### TASK DIRECTIONS
Only one stretch of the data below is needed. Output the lines from the one with "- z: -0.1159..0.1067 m" up to and including the one with "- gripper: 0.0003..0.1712", exactly as they stand.

### INFORMATION SUPPLIED
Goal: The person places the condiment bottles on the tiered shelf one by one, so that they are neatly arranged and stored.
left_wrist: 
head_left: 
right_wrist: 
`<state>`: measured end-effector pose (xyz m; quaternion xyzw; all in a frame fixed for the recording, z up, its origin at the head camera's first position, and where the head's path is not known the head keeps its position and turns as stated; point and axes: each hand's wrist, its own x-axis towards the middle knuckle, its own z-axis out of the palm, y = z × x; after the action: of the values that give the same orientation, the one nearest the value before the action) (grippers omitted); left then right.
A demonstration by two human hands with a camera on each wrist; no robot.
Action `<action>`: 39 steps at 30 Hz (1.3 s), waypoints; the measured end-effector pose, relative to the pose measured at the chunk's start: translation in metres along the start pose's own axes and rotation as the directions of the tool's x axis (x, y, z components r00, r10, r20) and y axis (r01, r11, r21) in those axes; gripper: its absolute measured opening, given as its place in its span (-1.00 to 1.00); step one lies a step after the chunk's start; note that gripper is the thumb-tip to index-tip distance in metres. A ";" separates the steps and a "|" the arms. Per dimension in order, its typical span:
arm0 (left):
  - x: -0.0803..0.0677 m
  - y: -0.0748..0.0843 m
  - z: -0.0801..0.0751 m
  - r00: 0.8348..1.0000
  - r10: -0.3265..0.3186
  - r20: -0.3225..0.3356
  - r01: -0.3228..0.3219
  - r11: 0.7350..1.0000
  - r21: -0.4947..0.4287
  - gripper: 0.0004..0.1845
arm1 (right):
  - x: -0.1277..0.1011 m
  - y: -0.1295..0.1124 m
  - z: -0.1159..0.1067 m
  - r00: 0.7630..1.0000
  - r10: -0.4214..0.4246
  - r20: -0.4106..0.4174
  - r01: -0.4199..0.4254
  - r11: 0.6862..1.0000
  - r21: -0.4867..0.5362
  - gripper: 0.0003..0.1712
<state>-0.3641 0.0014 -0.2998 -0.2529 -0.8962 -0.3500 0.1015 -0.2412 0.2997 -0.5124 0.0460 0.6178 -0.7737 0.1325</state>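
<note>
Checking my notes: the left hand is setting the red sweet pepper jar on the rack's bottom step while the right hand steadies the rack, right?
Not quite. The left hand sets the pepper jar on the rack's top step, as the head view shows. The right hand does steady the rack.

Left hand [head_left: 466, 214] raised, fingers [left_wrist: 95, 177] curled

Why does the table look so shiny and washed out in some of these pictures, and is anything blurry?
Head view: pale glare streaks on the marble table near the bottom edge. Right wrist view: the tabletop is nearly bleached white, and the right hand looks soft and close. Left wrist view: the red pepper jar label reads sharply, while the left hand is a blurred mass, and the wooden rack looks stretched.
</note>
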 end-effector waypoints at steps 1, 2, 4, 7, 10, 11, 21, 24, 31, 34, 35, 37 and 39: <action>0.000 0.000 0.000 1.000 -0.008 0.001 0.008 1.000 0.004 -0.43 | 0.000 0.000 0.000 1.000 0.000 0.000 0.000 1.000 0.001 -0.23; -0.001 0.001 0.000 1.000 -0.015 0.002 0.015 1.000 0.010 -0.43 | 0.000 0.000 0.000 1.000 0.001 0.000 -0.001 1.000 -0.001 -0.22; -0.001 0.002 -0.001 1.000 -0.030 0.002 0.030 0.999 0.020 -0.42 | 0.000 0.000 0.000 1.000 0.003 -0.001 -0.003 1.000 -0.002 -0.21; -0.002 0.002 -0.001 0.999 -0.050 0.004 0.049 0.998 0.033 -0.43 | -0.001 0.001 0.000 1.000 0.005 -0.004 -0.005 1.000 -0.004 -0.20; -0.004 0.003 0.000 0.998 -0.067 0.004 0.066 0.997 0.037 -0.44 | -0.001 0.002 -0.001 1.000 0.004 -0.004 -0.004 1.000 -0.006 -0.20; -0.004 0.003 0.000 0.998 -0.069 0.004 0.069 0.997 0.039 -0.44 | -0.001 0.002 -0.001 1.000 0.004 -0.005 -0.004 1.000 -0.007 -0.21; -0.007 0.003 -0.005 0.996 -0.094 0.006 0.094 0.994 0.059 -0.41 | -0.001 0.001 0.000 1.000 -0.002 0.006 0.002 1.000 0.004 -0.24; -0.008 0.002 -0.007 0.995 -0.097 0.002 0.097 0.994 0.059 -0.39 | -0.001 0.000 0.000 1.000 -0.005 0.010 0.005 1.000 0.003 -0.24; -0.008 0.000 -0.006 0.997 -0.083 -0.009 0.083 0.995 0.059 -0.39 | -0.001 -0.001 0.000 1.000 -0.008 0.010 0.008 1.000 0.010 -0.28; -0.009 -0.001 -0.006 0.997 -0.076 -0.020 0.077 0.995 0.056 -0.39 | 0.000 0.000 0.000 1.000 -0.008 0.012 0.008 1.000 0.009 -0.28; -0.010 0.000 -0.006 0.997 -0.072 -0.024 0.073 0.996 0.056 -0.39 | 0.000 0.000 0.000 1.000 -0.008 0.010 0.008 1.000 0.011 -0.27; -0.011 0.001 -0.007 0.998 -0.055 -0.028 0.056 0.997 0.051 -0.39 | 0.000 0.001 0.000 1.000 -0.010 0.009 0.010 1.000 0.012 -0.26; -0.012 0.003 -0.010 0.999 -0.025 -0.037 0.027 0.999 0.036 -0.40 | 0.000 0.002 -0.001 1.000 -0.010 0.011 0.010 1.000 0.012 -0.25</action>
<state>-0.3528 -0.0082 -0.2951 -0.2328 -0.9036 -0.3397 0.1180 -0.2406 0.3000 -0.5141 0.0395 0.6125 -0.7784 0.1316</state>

### WRITTEN SOLUTION
  - z: -0.1159..0.1067 m
  - r00: 0.7630..1.0000
  - r10: -0.4214..0.4246
  - r20: -0.4106..0.4174
  - r01: -0.4199..0.4254
  - r11: 0.6862..1.0000
  - r21: -0.4867..0.5362
  - gripper: 0.0003..0.1712

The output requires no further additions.